Chaos followed her into the supermarket, and pushed the cart as she gathered up a mound of supplies. None of the products had familiar names. Chaos picked up a box of cereal and showed it to Edie.
“Who's that?” he said, pointing. It was a face he vaguely recognized.
“Sandra Turfington, remember? She was on television last night.”
“She makes cereal?”
“All the brands are endorsed by government stars.”
A tune was playing, something arranged for strings, that he thought he remembered.
He asked Edie, and her odd, dismissive reply was “Muzak.”
They took the groceries out to her car and loaded them into the trunk. The parking lot was full of kids, but not Ray and Dave and Melinda.
“There's no hurry,” Chaos suggested.
“I know where they'll be,” said Edie. “We might as well go round them up.”
He followed. It was absurdly easy to tag along with her, to forget that they hadn't been doing this for years. It was almost a version of the Kellogg effect, he thought. Almost but not quite.

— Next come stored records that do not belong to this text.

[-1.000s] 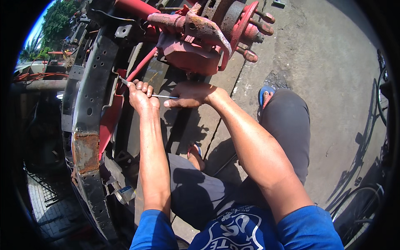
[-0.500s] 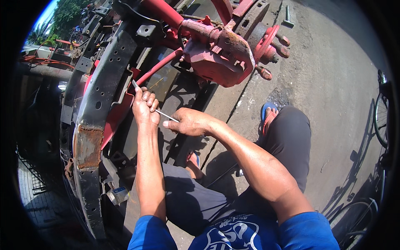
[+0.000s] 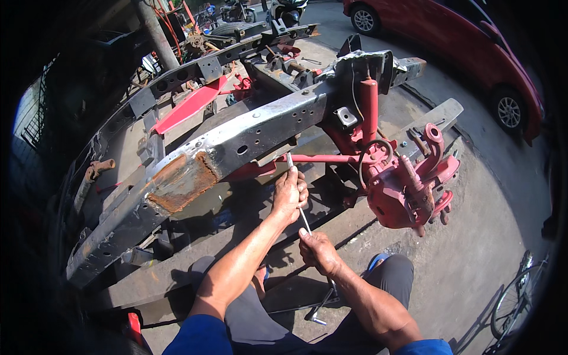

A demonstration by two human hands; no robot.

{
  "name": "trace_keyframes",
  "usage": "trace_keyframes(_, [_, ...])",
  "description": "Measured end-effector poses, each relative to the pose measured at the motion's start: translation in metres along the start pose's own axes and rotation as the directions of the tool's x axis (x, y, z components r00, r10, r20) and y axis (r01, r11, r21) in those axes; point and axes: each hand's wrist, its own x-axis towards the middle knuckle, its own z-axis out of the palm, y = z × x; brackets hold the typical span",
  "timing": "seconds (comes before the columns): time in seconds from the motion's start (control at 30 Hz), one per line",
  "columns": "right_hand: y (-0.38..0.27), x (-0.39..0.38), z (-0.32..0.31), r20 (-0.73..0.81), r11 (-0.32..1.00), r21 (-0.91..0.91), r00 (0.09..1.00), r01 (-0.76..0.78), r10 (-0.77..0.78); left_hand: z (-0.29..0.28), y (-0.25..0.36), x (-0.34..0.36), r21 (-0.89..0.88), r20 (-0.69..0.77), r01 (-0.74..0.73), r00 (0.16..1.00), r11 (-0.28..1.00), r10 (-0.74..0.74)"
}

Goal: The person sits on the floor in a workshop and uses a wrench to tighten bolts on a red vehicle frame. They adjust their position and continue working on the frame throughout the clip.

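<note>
My left hand (image 3: 288,195) is closed around a slim silver metal rod (image 3: 305,220), just under the black vehicle frame rail (image 3: 272,121). A thicker silver end of the rod sticks up past my thumb, close to the rail's lower edge; whether it touches anything there I cannot tell. Lower down, my right hand (image 3: 318,253) grips the other end of the same rod, its fingers curled. Behind the left hand runs a red bar (image 3: 328,158), leading to a red-painted wheel hub assembly (image 3: 399,201) at the right.
A rusty patch (image 3: 183,183) marks the rail. Between my legs lies an angled metal wrench (image 3: 316,313). Beside the hub, loose metal parts rest on a plank (image 3: 444,112). A red car (image 3: 455,47) stands far right, and a bicycle (image 3: 512,296) is at the right edge.
My view has swung up and to the left, bringing the frame rail and red car into sight. Both hands still hold the rod.
</note>
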Motion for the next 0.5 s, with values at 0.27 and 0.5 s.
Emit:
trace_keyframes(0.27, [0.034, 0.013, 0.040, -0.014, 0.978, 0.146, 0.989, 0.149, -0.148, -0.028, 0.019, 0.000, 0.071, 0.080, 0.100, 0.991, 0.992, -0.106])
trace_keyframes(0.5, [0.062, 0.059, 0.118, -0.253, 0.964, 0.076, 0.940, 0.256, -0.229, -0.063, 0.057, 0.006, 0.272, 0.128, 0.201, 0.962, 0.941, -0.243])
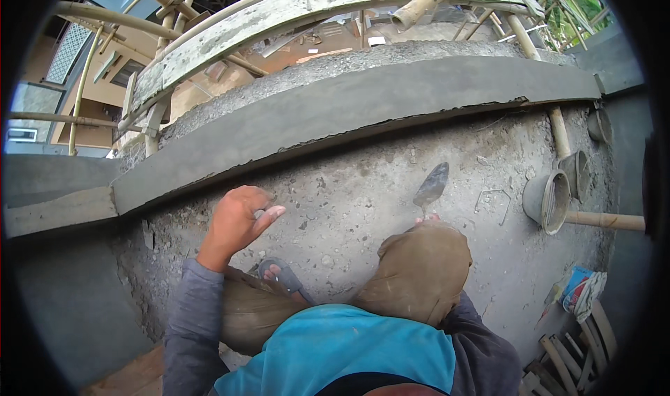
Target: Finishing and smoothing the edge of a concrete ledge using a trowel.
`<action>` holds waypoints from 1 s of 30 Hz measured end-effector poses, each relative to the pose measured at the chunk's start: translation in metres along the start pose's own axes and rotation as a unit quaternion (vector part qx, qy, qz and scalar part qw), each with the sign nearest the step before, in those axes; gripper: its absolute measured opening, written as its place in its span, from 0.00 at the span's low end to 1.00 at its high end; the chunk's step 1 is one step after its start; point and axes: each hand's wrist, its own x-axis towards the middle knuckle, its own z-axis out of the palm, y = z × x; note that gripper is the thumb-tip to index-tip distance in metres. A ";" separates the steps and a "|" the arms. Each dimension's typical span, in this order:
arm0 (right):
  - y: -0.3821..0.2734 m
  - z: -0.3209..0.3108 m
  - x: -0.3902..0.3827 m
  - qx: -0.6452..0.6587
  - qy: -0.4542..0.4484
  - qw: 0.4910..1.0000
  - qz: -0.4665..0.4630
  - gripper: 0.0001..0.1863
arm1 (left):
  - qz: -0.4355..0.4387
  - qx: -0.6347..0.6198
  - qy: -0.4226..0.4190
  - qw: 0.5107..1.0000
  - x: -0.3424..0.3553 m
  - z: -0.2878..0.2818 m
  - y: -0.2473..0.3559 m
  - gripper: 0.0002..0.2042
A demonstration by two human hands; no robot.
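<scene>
My left hand (241, 218) is raised in front of the rough concrete floor (349, 207), fingers loosely curled, with nothing clearly in it. It hovers just below the smooth grey plastered ledge (335, 113). My right hand (427, 219) is almost hidden behind my brown-trousered knee (422, 270); only fingertips show. It grips a small pointed trowel (433, 184), whose blade, smeared with grey mortar, points up toward the ledge. My sandalled foot (279, 274) rests on the floor between my knees.
Two grey mortar buckets (548, 200) lie tipped at the right beside a bamboo pole (604, 220). Bamboo scaffolding and a worn plank (279, 19) run above the ledge. Wooden sticks (572, 354) and a blue-and-white bag (579, 288) sit at lower right.
</scene>
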 end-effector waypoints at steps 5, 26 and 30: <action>-0.036 -0.033 0.078 -0.019 0.090 0.917 -0.388 0.06 | 0.087 -0.064 -0.178 0.978 -0.015 0.041 0.011 0.16; -0.197 0.140 -0.080 0.207 -0.222 0.949 -0.091 0.10 | -0.121 0.048 0.095 0.987 0.037 0.011 -0.083 0.46; -0.213 0.148 -0.074 0.250 -0.252 0.932 -0.066 0.09 | -0.266 0.115 0.078 0.954 0.021 0.009 -0.117 0.49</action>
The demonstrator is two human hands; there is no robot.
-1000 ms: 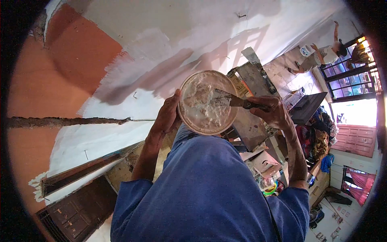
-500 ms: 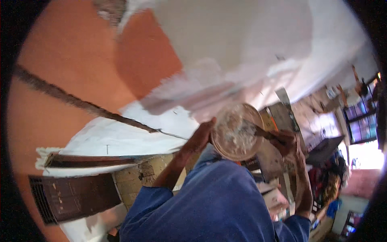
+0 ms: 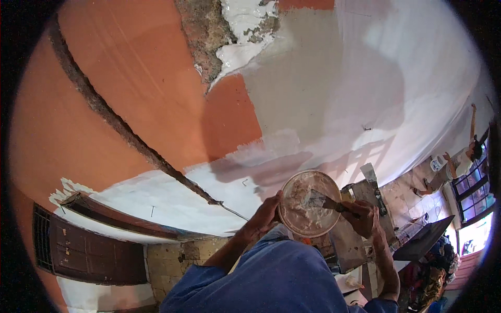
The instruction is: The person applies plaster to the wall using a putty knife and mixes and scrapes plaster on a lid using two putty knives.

The kids were sitting together paging through comic books at a shallow storefront full of candy and magazines. The cover stories were all about the television and the government, even when they were versions of magazines like
Time
and
Rolling Stone
and
Playboy
, which Chaos knew from before. Nothing referred to anything outside Vacaville. Ray tugged on his mother's sleeve and pointed at what Dave was reading: a violent cartoon adventure starring Ian Cooley.
“I told you not to give him that,” she said. “You should know better, Ray. You're the older one.” She plucked the magazine away from Dave.
“Can I see that for a minute?” said Chaos.
Edie shot him a look.
“Never mind.”
They drove home. Melinda sat in the backseat with Ray and Dave, pontificating, suddenly in her element. She told them about Hatfork and her former life in the desert; she explained how the television shows they liked were stupid because they weren't real; she told them how things would be different “when they grew up.”
The boys had relaxed her, Chaos saw. With them she could stop trying to prove she was an adult. Yet for all her expansiveness she still seemed resentful towards him. She hadn't spoken to him directly, hadn't met his eye, since the night before.
After they unloaded the groceries and packed them into the kitchen, Edie went upstairs and the boys switched on the television. Chaos got Melinda alone for a minute.
“What's the matter?” he said. “You don't like me being with her?”
“I don't mind that,” she said, her expression sardonic. “It's just you keep on dreamin' about that other one. That's what I don't like.”
This said, she turned and skipped into the living room and joined the boys at the television.
Chaos still found it hard to believe he was projecting the dreams. Was he really like Kellogg? Would he go on helplessly broadcasting his dreams wherever he went?
Here in Vacaville he had managed to hold onto his previous identity, his memories of Hatfork and the trip west. He felt a certain pride in that. He wanted to believe he was growing stronger, building up an immunity to local effects, and Vacaville obviously had its share of changes. Chaos didn't remember much, but he knew people shouldn't have to move twice a week and work a different job every day. Or have their luck tested.